В это светлое время, ни один из моих братьев не стал говорить со мной. Я хотел рассказать кому-то о том, что происходит. Она была совсем другая, она не давит нас просто так. Наверное, те, кого она раздавила, напугали ее, или сделали что-то плохое. Она бы не стала давить просто так, наслаждаясь видом наших кишок размазанных по краям, или по низу. Я собрал еды, пошел домой, и ждал. Она снова пришла. И мы снова смотрели друг на друга. Я смотрел на нее и думал, что не хочу, что б она уходила, что хочу, что б она всегда была здесь, и смотрела на меня. Но она снова ушла. И снова стало темно.
Так продолжалось тысячи, нет, миллионы темных времен. Она приходила, а потом уходила. А мне оставалось лишь ждать, когда она будет здесь, и мы сможем смотреть друг на друга.
Иногда, были темные времена, без нее. Тогда я очень тосковал. Я думаю, что это называется так. Мои братья окончательно перестали со мной говорить. Я больше не нравился никому из них. И ни один из них не нравился мне. Ни один из них не был для меня таким желанным как еда, или она.
В светлое время я вылазил совсем ненадолго, только пополнить запасы еды. все остальное время, я был у себя, и ждал темного времени.
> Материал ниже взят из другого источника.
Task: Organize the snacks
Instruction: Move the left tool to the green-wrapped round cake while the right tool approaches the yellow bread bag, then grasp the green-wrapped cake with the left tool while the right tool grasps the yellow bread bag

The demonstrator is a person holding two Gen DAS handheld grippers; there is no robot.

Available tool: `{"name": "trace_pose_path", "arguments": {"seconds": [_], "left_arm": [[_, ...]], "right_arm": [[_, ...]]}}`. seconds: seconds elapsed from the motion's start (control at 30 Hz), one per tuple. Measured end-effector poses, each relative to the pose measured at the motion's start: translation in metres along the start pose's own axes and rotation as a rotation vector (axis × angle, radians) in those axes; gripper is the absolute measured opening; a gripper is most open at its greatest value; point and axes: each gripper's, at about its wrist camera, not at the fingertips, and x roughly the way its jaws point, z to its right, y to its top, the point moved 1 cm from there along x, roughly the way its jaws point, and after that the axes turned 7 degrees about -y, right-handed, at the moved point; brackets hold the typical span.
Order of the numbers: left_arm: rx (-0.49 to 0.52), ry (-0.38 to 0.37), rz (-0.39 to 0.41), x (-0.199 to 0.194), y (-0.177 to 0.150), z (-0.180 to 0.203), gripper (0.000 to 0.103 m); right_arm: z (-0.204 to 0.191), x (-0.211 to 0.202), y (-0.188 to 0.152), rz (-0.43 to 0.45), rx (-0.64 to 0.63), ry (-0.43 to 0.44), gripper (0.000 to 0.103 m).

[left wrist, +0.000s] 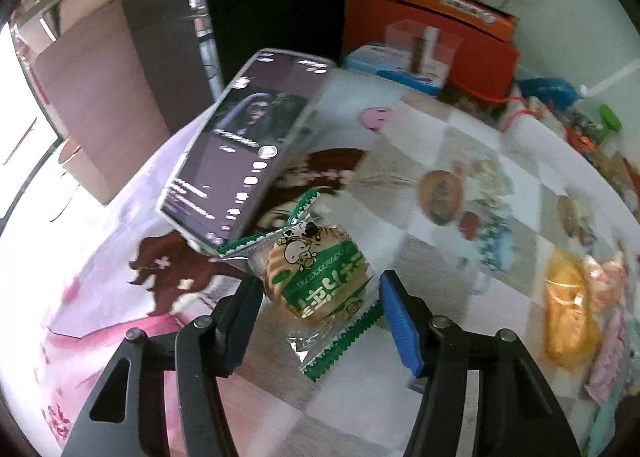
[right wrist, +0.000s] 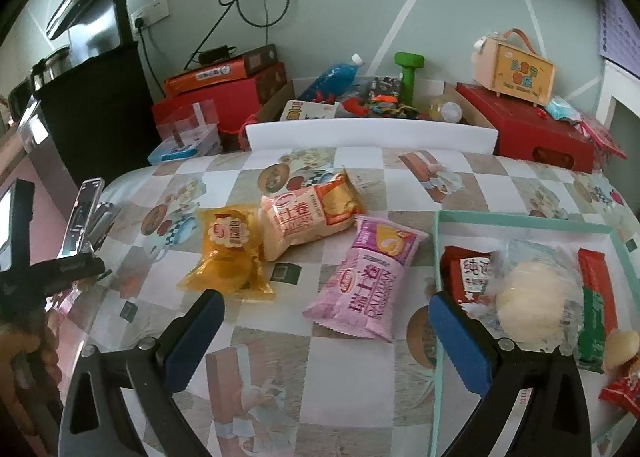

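A round biscuit in a green-and-clear wrapper (left wrist: 316, 277) lies on the patterned tablecloth between the fingers of my left gripper (left wrist: 320, 283). The black left finger touches the wrapper, while the blue right pad (left wrist: 400, 321) stands a small gap off the biscuit, so the gripper is open. My right gripper (right wrist: 324, 299) hangs open and empty just in front of a pink roll pack (right wrist: 368, 277). An orange-white roll pack (right wrist: 308, 217) and a yellow pack (right wrist: 228, 257) lie beyond. A teal-rimmed tray (right wrist: 520, 219) on the right holds a white bun (right wrist: 536, 301) and red and green packs.
A phone on a stand (left wrist: 248, 161) leans right behind the biscuit; the phone (right wrist: 82, 217) is at the table's left edge. Red boxes (right wrist: 532, 133), a blue bottle (right wrist: 336, 77), a green dumbbell (right wrist: 408, 77) and a white board (right wrist: 372, 137) line the back. A hand (right wrist: 24, 357) shows at far left.
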Motion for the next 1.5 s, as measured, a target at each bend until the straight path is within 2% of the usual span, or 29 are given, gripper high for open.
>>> {"name": "trace_pose_path", "arguments": {"seconds": [0.13, 0.3, 0.6, 0.7, 1.0, 1.4, 1.43, 1.5], "left_arm": [[0.041, -0.070, 0.011, -0.011, -0.001, 0.022, 0.061], [0.090, -0.139, 0.021, -0.021, -0.006, 0.046, 0.061], [0.149, -0.245, -0.031, -0.017, -0.018, 0.079, 0.061], [0.137, -0.251, -0.039, -0.016, -0.018, 0.075, 0.061], [0.075, -0.228, -0.040, -0.009, -0.011, 0.051, 0.061], [0.056, -0.243, -0.065, 0.000, -0.011, 0.047, 0.061], [0.055, -0.242, -0.066, 0.000, -0.012, 0.047, 0.061], [0.054, -0.241, -0.067, 0.000, -0.012, 0.047, 0.061]], "right_arm": [[0.008, -0.001, 0.002, 0.007, 0.024, -0.004, 0.103], [0.003, -0.003, 0.004, 0.031, 0.017, 0.036, 0.103], [-0.023, 0.007, 0.017, 0.060, -0.038, 0.084, 0.103], [-0.032, 0.013, 0.018, 0.052, -0.060, 0.091, 0.103], [-0.064, 0.042, 0.022, 0.007, -0.115, 0.128, 0.092], [-0.084, 0.075, 0.020, -0.063, -0.140, 0.126, 0.066], [-0.085, 0.077, 0.020, -0.067, -0.142, 0.126, 0.060], [-0.085, 0.078, 0.019, -0.074, -0.143, 0.133, 0.060]]}}
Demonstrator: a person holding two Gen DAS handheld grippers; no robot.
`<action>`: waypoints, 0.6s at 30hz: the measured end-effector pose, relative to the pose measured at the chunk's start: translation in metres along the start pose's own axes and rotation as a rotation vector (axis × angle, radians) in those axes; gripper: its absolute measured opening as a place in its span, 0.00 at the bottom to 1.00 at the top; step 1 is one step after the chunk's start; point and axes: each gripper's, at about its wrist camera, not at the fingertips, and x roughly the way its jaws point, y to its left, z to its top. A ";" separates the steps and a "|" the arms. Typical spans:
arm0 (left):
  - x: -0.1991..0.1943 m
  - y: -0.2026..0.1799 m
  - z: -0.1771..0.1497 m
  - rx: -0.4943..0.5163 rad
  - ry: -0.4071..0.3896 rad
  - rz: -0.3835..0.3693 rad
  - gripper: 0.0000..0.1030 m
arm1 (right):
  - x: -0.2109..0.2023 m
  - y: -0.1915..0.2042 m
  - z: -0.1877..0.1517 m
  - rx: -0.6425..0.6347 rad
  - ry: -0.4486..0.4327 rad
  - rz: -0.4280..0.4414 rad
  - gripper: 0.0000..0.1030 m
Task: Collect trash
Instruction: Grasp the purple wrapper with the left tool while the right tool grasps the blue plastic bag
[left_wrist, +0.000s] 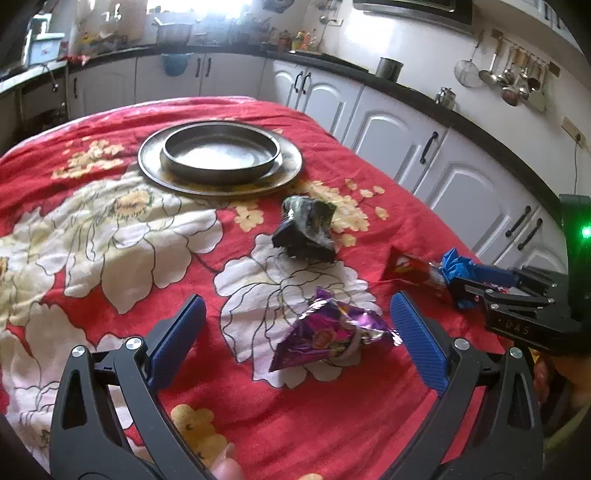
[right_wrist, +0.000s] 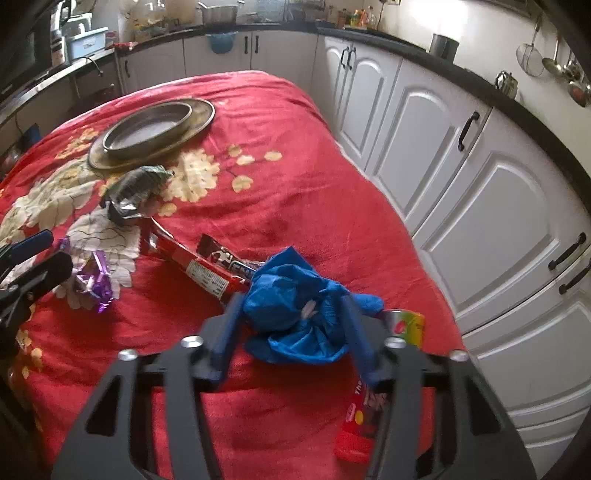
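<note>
My left gripper (left_wrist: 297, 325) is open, its blue pads either side of a crumpled purple foil wrapper (left_wrist: 332, 334) lying on the red floral cloth. The wrapper also shows in the right wrist view (right_wrist: 94, 277). My right gripper (right_wrist: 291, 325) is shut on a crumpled blue plastic bag (right_wrist: 295, 306), seen from the left wrist view at the right (left_wrist: 458, 266). A black and silver wrapper (left_wrist: 306, 229) lies beyond the purple one. A red wrapper (right_wrist: 195, 269) and a dark candy wrapper (right_wrist: 229, 260) lie just ahead of the blue bag.
A metal bowl (left_wrist: 221, 153) sits on a round metal tray (left_wrist: 291, 170) at the far side of the table. A red packet (right_wrist: 360, 417) and a colourful packet (right_wrist: 406, 325) lie under my right gripper near the table's right edge. White cabinets (right_wrist: 480, 192) run along the right.
</note>
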 end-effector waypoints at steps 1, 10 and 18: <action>0.001 0.001 0.000 -0.007 0.004 0.001 0.89 | 0.002 0.000 0.000 0.007 0.001 0.009 0.31; 0.004 0.005 -0.002 -0.023 0.023 -0.021 0.49 | -0.023 -0.010 -0.018 0.108 -0.037 0.145 0.07; -0.003 -0.005 -0.005 0.018 0.024 -0.058 0.22 | -0.054 0.002 -0.037 0.121 -0.068 0.216 0.06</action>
Мне даже не хотелось бегать.
Один раз, когда она зашла в светлое время, я осмелился вылезти. Как же я был счастлив, видеть ее. Она не смотрела на меня в светлое время. Разве что мельком, но не останавливая на мне взгляд. Будто не замечала, но это было не важно. Она смотрела на меня в темное время, а в светлое я мог наблюдать за ней. Иногда, она проводила в наших краях много времени, снимая свой панцирь, и обливаясь водой. Ее панцирь тоже был совсем не такой как у меня, он был очень тонким и мягким и иногда менял цвет. Если существовал кто-то больше огромных, то ей точно нельзя было с ним встречаться, с таким панцирем у нее не было шансов. Я бы отдал ей свой, но он был намного меньше чем она.
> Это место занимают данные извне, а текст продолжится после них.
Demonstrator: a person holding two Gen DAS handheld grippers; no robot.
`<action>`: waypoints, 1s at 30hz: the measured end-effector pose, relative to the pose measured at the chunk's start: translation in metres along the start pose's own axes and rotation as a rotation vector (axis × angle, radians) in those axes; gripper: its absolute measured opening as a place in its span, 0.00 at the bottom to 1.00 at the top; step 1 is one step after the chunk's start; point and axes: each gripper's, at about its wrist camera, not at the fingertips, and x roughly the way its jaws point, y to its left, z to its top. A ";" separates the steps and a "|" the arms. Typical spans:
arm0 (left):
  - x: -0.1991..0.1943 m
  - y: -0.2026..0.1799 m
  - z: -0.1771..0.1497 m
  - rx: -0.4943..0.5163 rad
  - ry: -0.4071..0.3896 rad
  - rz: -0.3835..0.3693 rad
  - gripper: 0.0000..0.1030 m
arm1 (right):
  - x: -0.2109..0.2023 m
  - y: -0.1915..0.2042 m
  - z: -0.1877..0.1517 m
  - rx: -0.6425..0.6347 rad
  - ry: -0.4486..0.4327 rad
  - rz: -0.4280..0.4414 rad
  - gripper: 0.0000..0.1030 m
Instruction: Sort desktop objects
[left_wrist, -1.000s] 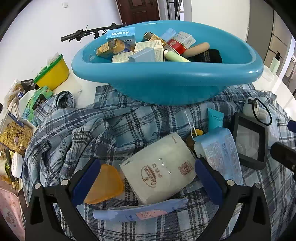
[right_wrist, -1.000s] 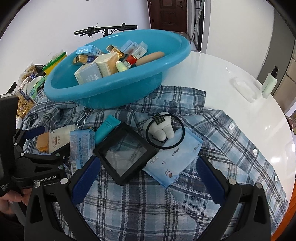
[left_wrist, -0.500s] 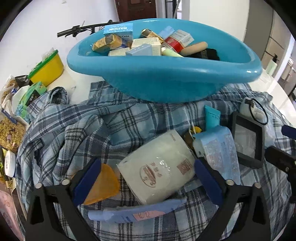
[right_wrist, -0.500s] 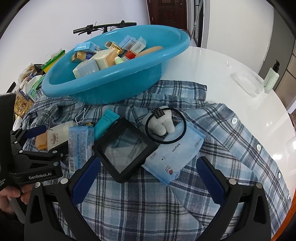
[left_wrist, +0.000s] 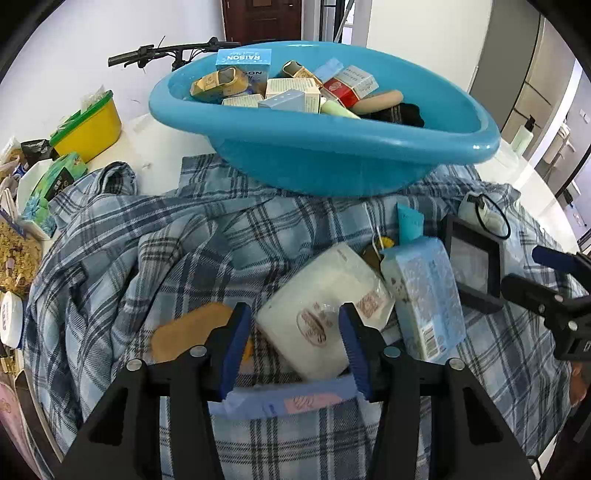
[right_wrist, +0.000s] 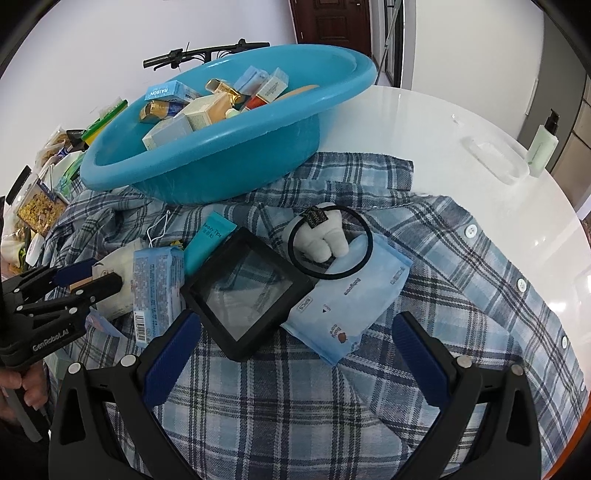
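Note:
A blue basin (left_wrist: 332, 155) full of small boxes stands on a plaid shirt (left_wrist: 147, 258); the basin also shows in the right wrist view (right_wrist: 221, 162). My left gripper (left_wrist: 295, 332) is shut on a white packet (left_wrist: 325, 306) lying on the shirt, and it also shows in the right wrist view (right_wrist: 94, 275). Beside the packet lie a tan pad (left_wrist: 188, 328), a blue tissue pack (left_wrist: 424, 295) and a flat blue packet (left_wrist: 288, 400). My right gripper (right_wrist: 291, 347) is open and empty above a black frame (right_wrist: 247, 291), a blue wipes pack (right_wrist: 351, 295) and a white plush with a hair tie (right_wrist: 325, 236).
A yellow tub (left_wrist: 88, 125), snack bags and boxes (left_wrist: 40, 184) crowd the left table edge. A pump bottle (right_wrist: 543, 144) and a clear tray (right_wrist: 495, 162) stand on the white table (right_wrist: 443, 129) at the right. A teal tube (right_wrist: 210, 240) lies by the basin.
My left gripper has closed from wide open onto the white packet. The right gripper has barely moved and stays open.

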 end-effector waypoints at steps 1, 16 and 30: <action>-0.001 -0.001 -0.001 0.009 -0.001 -0.001 0.63 | 0.001 0.000 0.000 0.001 0.002 0.002 1.00; 0.013 -0.019 0.003 0.184 -0.002 -0.033 0.81 | -0.001 -0.008 -0.004 0.025 0.004 0.008 1.00; 0.011 -0.020 -0.003 0.204 -0.022 -0.025 0.72 | 0.007 -0.007 -0.007 0.034 0.024 0.029 1.00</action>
Однажды она не пришла в темное время, а потом не пришла и в светлое. Я ждал, но в темное ее снова не было. Затем в следующее светлое. Все наши веселились, как никогда, никто не прятался. А я очень тосковал. Не хотелось даже есть. Тогда я понял, что она даже лучше еды, не просто лучше, а лучше в миллион, нет, в тысячу раз. Затем снова наступило темное, но ее не было. В светлое время, она появилась, зашла в наш край совсем ненадолго и снова ушла, даже не глянув, на мой дом, не то, что на меня.
Но я знал, что в темное она придет и посмотрит, я залез на верх и стал ждать.
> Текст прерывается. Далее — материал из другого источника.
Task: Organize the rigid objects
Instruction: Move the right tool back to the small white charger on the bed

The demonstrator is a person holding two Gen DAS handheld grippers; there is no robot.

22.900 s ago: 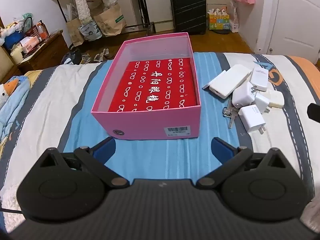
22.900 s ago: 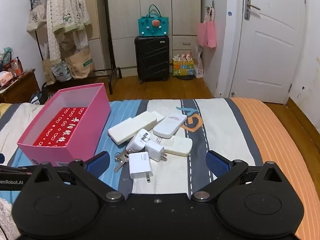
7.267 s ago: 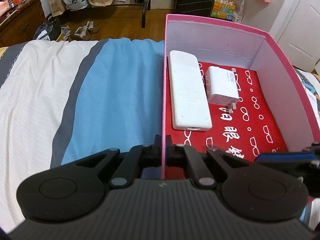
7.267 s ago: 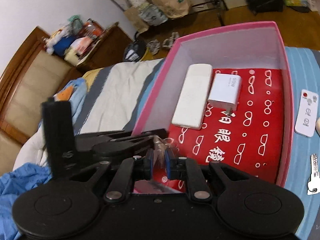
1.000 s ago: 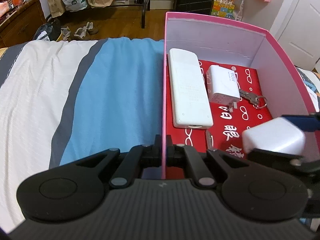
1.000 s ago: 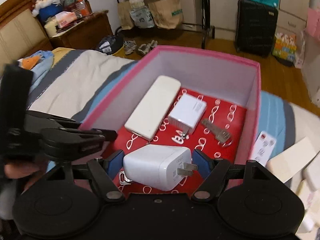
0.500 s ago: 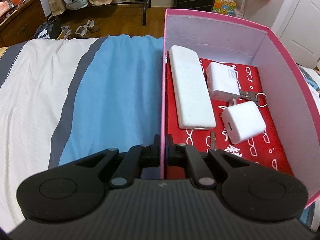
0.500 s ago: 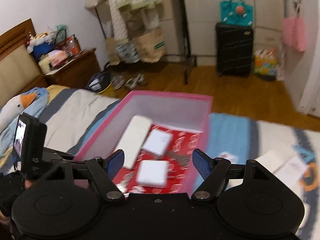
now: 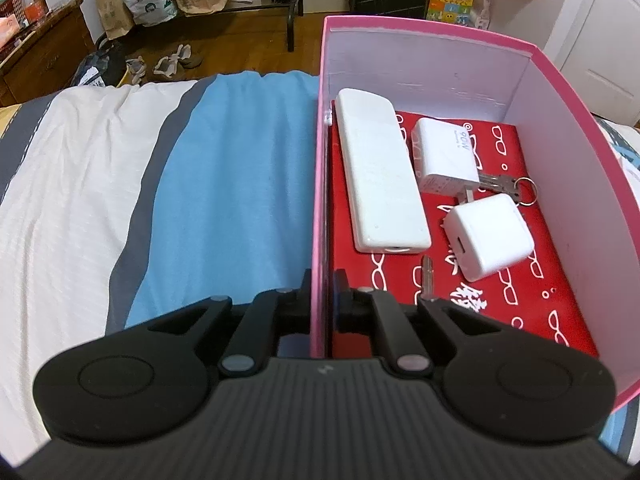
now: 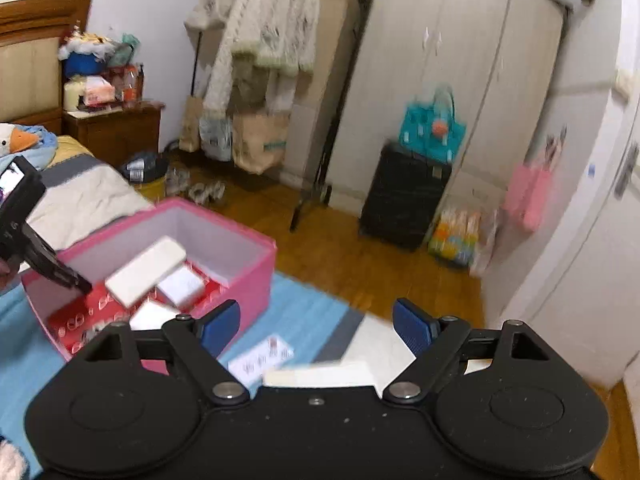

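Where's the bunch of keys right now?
In the left wrist view, the keys lie inside the pink box near its right wall, between the 90W charger and the small white charger.

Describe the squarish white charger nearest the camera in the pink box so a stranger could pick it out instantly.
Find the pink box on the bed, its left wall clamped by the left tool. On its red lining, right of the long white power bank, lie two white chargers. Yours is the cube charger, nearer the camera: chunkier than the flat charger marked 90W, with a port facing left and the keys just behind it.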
Я ее не дождался, ко мне приполз один из братьев. Я может и обрадовался бы тому, что хоть кто-то из них перестал меня не замечать, но он пришел не вовремя, я был очень занят, она могла появиться в любое время. Я хотел прогнать его, но он принес мне еды, а так как я уже некоторое время не вылазил, то был этому рад. Он начал спрашивать меня, что со мной. Почему я не бегаю, почему не говорю с братьями, почему даже есть стал намного меньше. Я рассказал ему о ней все, что думал все это время. Я говорил очень быстро, стараясь скорее закончить. Ведь она вот-вот придет. Он слушал меня внимательно, а потом сказал, что хочет ее увидеть, как вижу ее я, с верху моего дома. Сказал, что если она и вправду другая, то и его она не раздавит.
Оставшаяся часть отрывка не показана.